Venezuela : le sort incertain de Fabio, 9 ans, prisonnier des décombres depuis neuf jours
Alors que les secours ont sauvé un homme et localisé un haut responsable policier, les informations divergent sur le décès ou la survie de l’enfant, illustrant les difficultés de la réponse humanitaire après le double séisme du 24 juin.

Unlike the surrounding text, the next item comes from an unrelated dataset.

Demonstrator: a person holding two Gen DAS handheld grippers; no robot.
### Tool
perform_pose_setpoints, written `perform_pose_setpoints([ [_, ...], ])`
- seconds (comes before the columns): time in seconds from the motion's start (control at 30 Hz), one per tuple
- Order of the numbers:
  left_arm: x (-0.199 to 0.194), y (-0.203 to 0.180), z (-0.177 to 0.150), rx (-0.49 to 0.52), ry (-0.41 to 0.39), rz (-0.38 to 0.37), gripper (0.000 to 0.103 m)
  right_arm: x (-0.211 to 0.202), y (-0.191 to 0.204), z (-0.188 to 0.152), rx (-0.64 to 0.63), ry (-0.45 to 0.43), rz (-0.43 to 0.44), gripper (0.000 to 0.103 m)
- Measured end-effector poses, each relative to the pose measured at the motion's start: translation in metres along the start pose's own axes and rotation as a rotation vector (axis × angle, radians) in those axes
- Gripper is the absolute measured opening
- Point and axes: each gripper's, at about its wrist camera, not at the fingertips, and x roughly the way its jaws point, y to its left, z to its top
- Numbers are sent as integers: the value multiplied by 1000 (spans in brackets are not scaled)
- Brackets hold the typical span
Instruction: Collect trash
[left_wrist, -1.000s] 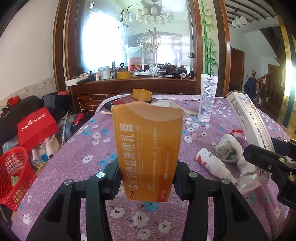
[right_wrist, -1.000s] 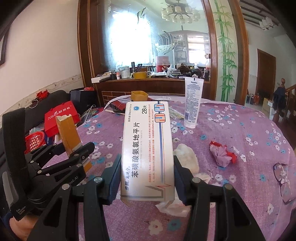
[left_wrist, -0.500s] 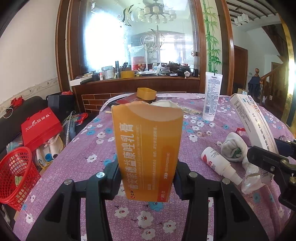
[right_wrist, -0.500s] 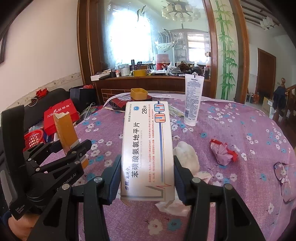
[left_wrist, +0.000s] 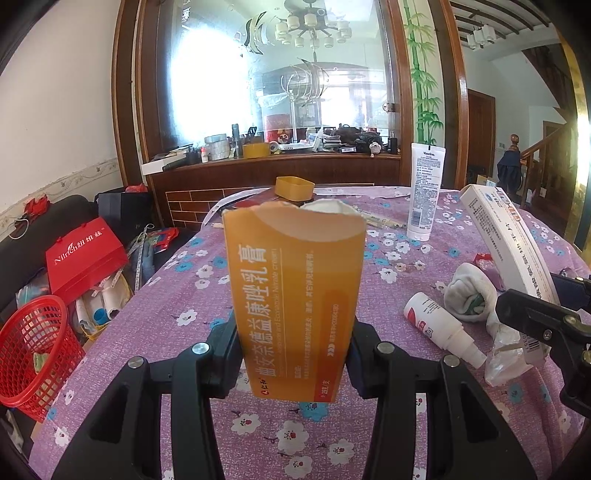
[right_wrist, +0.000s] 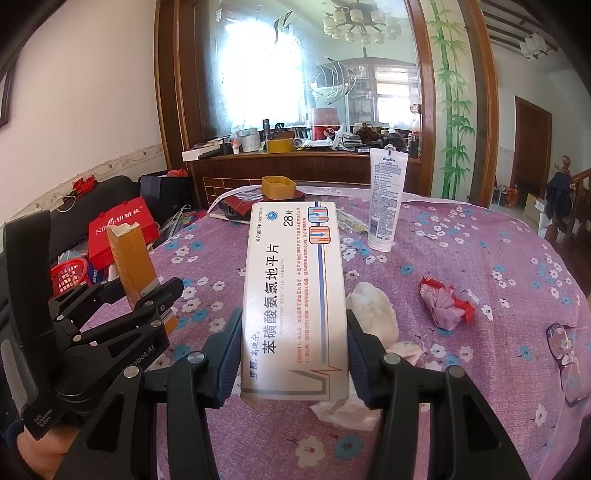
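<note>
My left gripper (left_wrist: 293, 356) is shut on an orange medicine box (left_wrist: 295, 295) with a torn-open top, held upright above the purple flowered tablecloth (left_wrist: 177, 317). My right gripper (right_wrist: 293, 365) is shut on a white tablet box (right_wrist: 295, 295), also held above the table. In the right wrist view the left gripper (right_wrist: 162, 299) with the orange box (right_wrist: 131, 258) is at the left. In the left wrist view the white box (left_wrist: 509, 243) and right gripper fingers (left_wrist: 535, 317) are at the right edge.
On the table lie crumpled white tissues (right_wrist: 373, 310), a small white spray bottle (left_wrist: 439, 328), a red-and-pink wrapper (right_wrist: 443, 302), glasses (right_wrist: 569, 358), a standing lotion tube (right_wrist: 386, 199) and a yellow tub (right_wrist: 277, 186). A red basket (left_wrist: 33, 350) and red bag (left_wrist: 85, 258) sit on the floor, left.
Both grippers keep hold of their boxes and have risen and drifted slightly. The basket and table items sit a little lower and further right in the left wrist view.
</note>
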Motion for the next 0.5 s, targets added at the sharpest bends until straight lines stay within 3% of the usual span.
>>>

Neuf jours après le double tremblement de terre qui a frappé le nord du Venezuela, le sort de Fabio Bastardo, un enfant de 9 ans, reste entouré de contradictions. Coincé sous les ruines de l’immeuble Tahiti, un édifice de douze étages effondré à Caraballeda, dans l’État de La Guaira, le garçon faisait l’objet d’intenses efforts de sauvetage menés par des équipes internationales, notamment salvadoriennes et argentines. Selon des médias italiens et espagnols, les secouristes auraient utilisé des sonars et des géoradars sans détecter de signe de vie, concluant au décès de l’enfant. D’autres sources, dont la presse brésilienne et des proches de la famille, maintiennent que des bruits – sifflements, coups – ont été perçus jusqu’à vendredi, et que le père, Francisco Bastardo, marin de profession, affirme avoir communiqué avec son fils, qu’il décrit affaibli mais déterminé.
Cette incertitude s’inscrit dans un bilan humain très lourd : les autorités vénézuéliennes font état de 2 645 morts et 12 666 blessés, tandis que 189 bâtiments se sont effondrés et plus de 15 000 personnes ont été déplacées. Dans ce contexte, deux opérations de sauvetage ont marqué les derniers jours. D’une part, le sauvetage in extremis de Hernán Gil, un agent de sécurité extrait vivant après huit jours sous les décombres d’un autre immeuble. D’autre part, la localisation du vice-amiral Gustavo Romero Matamoros, chef de la police de La Guaira, qui communique en code Morse depuis les ruines du condominium Oasis Beach, où il serait piégé avec une vingtaine d’autres personnes. Les secouristes, qui ont établi un contact radio avec son épouse, décrivent un homme blessé à une main et au bras, mais toujours réactif.
Les opérations de recherche sont toutefois entravées par des difficultés logistiques. Des témoignages relayés par les réseaux sociaux et des correspondants de presse étrangers font état d’un manque de grues et de carburant pour les engins lourds, obligeant parfois les proches des victimes à creuser à mains nues. Une jeune femme, Paola Lauret, a lancé un appel viral pour réclamer des moyens de levage, affirmant que des scanners chiliens auraient détecté 39 personnes vivantes sous les décombres d’un autre complexe résidentiel. Le gouvernement intérimaire, par la voix de la présidente Delcy Rodríguez, a rejeté ces critiques, assurant que 19 000 personnels avaient été déployés et que les retards étaient imputables aux dommages subis par les infrastructures de transport. En parallèle, l’Organisation mondiale de la santé a mis en garde contre les risques d’épidémies, notamment de rougeole, dans les centres d’accueil.
À ce stade, le sort de Fabio Bastardo demeure non confirmé de manière officielle et définitive. Si plusieurs équipes de secours internationales ont suspendu leurs recherches, le père de l’enfant continue de veiller sur le site, convaincu que son fils est en vie. Les bilans humain et matériel restent provisoires, et les opérations de sauvetage se poursuivent sur d’autres sites, dans une course contre la montre que les conditions météorologiques et l’instabilité des structures rendent toujours plus périlleuse.